## What this task involves
Going through the lines below, tally those that include "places", and give only the number.
——
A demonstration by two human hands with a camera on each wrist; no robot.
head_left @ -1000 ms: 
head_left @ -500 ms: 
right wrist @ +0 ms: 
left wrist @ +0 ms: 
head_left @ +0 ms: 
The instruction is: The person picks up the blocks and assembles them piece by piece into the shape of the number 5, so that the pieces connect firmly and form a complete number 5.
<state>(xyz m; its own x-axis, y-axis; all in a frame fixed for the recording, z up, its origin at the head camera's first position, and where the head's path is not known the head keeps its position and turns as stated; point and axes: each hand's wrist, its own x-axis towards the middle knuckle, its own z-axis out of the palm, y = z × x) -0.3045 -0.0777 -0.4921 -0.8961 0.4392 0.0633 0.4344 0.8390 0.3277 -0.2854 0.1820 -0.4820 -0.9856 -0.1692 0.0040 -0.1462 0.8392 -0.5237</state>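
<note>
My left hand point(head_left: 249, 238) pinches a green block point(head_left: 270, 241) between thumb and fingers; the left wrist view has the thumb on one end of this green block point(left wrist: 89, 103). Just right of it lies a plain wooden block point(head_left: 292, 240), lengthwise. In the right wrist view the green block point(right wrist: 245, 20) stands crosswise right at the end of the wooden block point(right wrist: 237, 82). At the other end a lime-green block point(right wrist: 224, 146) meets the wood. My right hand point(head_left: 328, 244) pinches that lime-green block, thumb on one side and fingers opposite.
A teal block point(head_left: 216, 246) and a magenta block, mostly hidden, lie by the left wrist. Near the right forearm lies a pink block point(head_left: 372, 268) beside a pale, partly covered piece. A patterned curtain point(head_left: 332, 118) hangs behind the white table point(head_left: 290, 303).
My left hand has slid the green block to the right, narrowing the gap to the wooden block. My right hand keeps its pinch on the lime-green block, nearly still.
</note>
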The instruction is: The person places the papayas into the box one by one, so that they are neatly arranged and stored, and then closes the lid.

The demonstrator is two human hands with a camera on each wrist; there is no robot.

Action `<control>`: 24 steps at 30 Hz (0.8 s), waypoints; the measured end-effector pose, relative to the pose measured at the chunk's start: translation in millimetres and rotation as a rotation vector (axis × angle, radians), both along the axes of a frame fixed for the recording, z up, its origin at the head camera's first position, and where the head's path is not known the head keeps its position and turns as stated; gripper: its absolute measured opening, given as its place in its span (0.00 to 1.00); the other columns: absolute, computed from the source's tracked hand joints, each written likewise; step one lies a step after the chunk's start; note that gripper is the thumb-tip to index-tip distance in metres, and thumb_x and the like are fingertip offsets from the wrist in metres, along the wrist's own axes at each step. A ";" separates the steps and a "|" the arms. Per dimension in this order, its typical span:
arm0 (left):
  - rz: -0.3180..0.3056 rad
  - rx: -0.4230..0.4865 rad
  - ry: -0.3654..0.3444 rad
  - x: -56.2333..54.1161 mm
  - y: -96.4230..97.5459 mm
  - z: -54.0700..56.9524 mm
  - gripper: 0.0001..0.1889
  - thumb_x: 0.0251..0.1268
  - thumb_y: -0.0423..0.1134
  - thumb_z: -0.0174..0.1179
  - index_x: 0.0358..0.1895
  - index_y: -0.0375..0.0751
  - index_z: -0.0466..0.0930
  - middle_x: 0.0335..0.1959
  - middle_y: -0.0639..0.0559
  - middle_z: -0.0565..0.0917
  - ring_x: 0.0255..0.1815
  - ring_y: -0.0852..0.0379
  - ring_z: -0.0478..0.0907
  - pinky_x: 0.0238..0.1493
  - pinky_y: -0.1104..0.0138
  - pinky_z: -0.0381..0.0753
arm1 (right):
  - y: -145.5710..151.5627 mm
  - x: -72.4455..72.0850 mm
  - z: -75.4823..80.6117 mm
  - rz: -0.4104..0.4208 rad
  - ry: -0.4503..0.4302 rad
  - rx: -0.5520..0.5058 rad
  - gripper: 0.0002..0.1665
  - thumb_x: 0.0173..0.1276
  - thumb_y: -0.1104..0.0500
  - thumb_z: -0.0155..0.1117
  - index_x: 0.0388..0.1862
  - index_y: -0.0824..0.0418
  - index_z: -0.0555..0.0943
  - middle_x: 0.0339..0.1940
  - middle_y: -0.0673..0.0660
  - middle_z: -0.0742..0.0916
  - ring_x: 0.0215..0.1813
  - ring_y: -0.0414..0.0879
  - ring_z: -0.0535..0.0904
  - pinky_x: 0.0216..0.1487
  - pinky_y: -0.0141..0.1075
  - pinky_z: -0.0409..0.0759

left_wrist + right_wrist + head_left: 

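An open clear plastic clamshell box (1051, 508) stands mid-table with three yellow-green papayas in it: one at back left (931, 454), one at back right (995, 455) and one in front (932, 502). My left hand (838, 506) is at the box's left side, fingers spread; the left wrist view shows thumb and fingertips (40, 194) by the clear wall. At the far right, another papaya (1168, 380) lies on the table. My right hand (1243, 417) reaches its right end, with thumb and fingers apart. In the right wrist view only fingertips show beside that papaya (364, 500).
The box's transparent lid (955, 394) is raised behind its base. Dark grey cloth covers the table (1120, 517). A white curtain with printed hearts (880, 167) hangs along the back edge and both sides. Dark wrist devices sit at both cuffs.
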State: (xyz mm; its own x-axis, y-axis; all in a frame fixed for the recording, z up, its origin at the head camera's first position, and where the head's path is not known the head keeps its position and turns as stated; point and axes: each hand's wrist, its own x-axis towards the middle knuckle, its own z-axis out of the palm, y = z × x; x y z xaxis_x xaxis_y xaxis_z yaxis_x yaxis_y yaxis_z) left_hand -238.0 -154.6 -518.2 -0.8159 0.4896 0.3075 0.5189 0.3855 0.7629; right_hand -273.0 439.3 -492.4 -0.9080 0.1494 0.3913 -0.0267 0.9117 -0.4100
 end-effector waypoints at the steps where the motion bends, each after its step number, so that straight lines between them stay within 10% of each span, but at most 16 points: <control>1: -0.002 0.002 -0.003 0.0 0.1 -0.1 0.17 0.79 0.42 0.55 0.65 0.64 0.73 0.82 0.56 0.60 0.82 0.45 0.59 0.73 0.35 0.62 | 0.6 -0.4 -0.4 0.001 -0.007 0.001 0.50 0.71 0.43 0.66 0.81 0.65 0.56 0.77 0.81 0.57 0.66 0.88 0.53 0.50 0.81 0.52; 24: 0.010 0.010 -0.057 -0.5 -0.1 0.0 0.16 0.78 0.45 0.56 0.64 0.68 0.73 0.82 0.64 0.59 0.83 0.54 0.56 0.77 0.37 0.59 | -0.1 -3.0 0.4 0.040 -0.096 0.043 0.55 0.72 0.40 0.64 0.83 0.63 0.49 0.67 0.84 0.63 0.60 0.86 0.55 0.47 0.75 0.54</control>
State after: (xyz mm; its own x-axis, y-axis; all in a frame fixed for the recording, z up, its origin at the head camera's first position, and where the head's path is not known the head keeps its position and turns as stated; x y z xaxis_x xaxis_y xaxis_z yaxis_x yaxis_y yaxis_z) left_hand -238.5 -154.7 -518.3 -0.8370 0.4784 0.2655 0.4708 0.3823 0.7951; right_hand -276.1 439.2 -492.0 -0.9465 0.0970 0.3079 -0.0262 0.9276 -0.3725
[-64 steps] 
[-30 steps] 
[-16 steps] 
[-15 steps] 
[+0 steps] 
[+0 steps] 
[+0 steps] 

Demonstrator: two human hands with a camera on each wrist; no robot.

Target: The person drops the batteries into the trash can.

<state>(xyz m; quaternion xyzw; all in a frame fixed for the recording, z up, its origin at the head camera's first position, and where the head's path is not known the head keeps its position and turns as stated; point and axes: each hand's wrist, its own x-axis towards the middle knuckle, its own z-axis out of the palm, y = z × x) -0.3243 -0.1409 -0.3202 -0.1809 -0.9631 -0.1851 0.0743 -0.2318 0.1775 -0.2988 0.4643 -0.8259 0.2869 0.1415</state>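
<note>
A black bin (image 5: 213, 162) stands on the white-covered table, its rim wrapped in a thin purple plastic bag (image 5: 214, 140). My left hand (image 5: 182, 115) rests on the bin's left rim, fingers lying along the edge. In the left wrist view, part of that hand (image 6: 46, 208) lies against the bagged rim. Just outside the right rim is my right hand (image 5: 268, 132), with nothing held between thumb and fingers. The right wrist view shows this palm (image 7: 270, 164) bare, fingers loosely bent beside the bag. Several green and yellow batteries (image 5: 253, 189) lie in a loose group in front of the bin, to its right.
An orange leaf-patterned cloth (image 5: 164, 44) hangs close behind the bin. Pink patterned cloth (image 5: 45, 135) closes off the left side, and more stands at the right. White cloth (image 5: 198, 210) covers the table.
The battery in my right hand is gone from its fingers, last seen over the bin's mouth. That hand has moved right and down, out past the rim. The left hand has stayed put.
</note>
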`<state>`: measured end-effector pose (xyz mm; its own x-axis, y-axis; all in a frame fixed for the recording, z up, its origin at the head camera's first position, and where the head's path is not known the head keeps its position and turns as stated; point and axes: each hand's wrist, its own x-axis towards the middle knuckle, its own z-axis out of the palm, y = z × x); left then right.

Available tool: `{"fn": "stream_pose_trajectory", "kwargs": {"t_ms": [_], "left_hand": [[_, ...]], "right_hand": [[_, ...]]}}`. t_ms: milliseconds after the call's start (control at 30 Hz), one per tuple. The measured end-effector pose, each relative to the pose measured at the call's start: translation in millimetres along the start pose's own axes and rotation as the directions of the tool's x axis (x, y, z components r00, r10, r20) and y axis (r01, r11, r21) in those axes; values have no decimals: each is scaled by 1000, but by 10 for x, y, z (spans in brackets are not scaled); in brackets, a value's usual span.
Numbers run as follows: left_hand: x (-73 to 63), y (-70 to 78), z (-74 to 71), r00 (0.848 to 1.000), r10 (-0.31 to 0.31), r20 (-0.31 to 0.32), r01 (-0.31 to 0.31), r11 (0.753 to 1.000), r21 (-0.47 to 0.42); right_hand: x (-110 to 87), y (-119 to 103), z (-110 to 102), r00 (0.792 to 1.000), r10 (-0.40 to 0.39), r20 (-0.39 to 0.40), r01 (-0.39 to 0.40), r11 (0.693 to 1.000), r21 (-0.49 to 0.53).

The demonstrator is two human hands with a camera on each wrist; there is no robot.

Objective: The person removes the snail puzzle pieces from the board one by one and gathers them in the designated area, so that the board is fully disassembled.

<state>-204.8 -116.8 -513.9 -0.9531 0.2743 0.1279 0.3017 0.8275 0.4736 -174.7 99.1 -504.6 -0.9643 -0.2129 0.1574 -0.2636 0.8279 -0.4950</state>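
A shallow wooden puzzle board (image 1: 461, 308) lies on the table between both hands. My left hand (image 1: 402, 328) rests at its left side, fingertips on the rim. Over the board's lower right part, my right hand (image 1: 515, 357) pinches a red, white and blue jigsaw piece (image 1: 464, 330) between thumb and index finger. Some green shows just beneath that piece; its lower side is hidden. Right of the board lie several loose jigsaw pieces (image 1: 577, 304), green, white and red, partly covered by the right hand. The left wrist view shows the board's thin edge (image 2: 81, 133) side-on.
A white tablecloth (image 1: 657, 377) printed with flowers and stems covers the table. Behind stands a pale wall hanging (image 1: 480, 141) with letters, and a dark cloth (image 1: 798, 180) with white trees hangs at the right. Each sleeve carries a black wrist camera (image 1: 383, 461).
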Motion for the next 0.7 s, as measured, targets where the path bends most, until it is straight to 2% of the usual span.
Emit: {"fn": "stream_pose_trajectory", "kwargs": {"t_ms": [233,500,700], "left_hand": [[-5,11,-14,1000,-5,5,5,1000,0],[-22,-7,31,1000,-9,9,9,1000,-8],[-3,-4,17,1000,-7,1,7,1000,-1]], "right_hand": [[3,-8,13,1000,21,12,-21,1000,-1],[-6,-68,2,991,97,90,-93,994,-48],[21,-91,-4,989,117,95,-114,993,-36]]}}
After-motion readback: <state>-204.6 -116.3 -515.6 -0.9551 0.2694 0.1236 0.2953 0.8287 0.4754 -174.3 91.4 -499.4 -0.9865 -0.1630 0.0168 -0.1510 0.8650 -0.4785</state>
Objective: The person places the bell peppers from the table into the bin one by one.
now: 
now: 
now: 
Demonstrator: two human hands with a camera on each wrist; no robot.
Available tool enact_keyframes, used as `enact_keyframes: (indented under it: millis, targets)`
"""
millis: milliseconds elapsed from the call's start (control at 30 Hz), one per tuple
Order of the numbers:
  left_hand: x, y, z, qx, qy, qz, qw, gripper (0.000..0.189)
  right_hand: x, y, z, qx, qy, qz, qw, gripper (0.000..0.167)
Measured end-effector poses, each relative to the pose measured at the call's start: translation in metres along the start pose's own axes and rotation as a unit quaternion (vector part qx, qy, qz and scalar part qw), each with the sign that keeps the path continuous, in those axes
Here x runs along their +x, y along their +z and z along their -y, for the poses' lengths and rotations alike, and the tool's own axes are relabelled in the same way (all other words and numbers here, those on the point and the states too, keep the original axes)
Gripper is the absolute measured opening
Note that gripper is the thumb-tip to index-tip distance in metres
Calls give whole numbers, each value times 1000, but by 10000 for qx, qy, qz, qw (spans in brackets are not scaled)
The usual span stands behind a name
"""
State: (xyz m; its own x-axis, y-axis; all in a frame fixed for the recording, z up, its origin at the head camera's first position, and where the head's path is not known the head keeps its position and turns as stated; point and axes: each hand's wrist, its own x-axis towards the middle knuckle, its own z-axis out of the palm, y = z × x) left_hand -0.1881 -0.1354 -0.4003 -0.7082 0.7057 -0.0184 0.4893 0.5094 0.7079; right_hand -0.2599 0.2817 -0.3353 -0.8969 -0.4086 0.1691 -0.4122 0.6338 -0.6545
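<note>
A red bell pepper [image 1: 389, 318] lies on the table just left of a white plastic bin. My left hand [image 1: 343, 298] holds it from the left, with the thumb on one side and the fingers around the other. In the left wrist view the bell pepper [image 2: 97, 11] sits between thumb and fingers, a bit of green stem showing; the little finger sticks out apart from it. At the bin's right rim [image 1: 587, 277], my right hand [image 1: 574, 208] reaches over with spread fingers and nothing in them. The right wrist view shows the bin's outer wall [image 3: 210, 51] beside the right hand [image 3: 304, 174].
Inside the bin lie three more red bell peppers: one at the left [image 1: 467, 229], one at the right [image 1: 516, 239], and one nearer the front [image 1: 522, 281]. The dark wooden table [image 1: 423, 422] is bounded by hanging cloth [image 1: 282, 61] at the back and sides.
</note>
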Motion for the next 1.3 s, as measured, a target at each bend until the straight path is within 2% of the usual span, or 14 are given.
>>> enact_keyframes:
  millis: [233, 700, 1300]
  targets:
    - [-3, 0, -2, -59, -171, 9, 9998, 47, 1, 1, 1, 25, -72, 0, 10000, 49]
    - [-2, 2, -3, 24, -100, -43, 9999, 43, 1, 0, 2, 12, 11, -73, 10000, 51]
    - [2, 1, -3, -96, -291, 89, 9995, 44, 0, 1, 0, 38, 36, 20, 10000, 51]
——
## Exercise solution
2